[Records from a data collection]
_ _ _ _
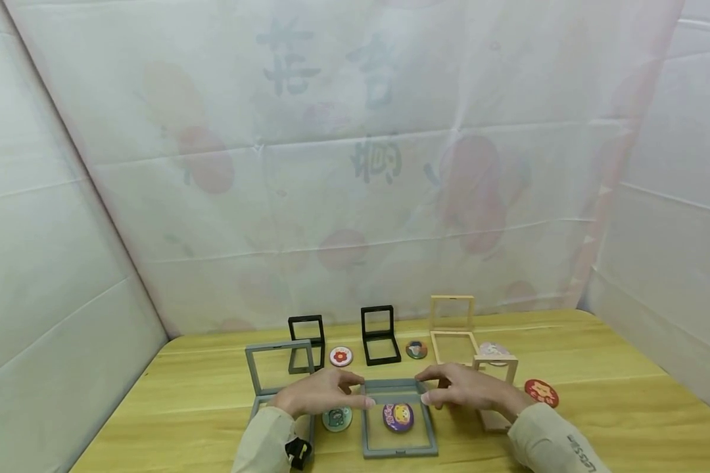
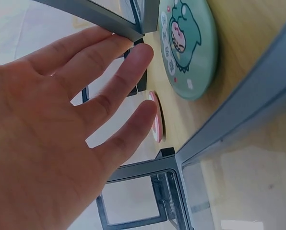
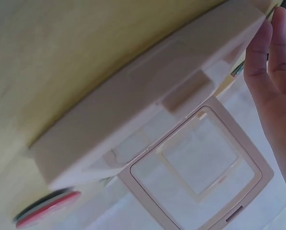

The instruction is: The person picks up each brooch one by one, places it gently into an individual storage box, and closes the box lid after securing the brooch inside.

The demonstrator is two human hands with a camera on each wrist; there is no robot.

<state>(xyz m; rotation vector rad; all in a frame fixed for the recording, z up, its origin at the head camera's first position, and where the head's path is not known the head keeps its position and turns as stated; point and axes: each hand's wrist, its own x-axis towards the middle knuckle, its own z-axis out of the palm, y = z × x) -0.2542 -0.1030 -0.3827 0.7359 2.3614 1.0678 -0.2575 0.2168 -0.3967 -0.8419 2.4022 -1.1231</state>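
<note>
A grey display frame (image 1: 399,453) lies in the middle, its lid raised at the back. On its clear film rests a purple round badge (image 1: 398,417) with a yellow cartoon figure. My left hand (image 1: 319,392) is at the frame's back left corner, thumb over the left edge, fingers loosely extended. Opposite it, my right hand (image 1: 464,386) has thumb and index fingertip at the back right corner. Neither hand curls round anything. The left wrist view shows my left palm (image 2: 42,139), with a green dinosaur badge (image 2: 191,52) beyond the fingers.
Left of my left hand stands another grey frame (image 1: 278,345) with raised lid. A pinkish frame (image 3: 133,100) stands open under my right forearm, beside a red badge (image 1: 542,392). Behind are black frames (image 1: 383,360), a cream frame (image 1: 452,298), and a red-flower badge (image 1: 341,356).
</note>
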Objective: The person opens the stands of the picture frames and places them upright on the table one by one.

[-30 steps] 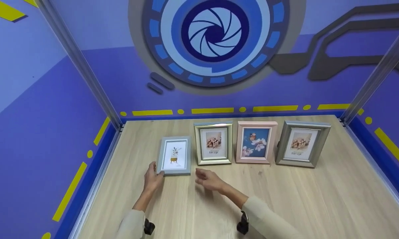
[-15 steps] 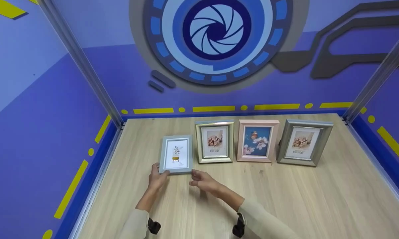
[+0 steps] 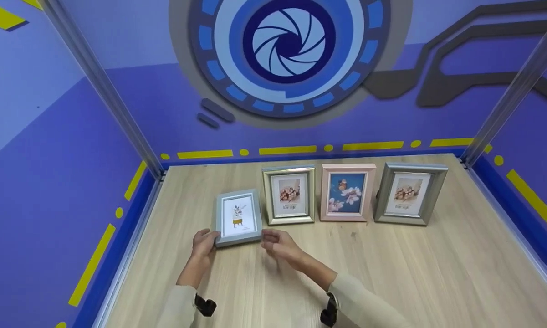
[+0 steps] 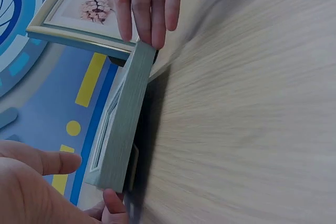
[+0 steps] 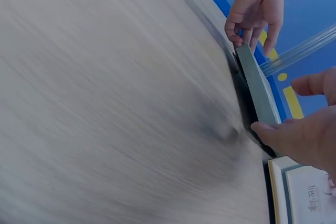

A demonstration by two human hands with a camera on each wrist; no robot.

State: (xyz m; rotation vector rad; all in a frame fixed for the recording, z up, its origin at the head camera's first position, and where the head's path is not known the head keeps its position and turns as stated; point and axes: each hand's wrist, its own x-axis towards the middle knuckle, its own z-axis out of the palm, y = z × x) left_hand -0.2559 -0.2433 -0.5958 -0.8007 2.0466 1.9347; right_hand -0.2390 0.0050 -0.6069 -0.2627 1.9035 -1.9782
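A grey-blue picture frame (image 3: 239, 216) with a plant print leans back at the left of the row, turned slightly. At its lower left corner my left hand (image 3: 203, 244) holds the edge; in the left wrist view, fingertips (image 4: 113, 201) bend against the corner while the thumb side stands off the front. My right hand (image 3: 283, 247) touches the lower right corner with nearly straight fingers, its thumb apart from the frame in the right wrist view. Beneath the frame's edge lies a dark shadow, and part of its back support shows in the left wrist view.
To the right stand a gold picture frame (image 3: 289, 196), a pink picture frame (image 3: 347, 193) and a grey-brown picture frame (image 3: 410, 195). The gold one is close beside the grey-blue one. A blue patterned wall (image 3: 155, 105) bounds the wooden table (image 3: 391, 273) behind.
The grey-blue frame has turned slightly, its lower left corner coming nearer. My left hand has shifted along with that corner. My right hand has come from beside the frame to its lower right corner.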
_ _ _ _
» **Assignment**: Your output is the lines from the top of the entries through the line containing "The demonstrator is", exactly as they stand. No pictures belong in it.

» **Task solution**:
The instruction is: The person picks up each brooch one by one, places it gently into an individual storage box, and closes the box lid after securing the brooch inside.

The demonstrator is two human hands with a camera on each wrist; there is no robot.

That makes the output complete.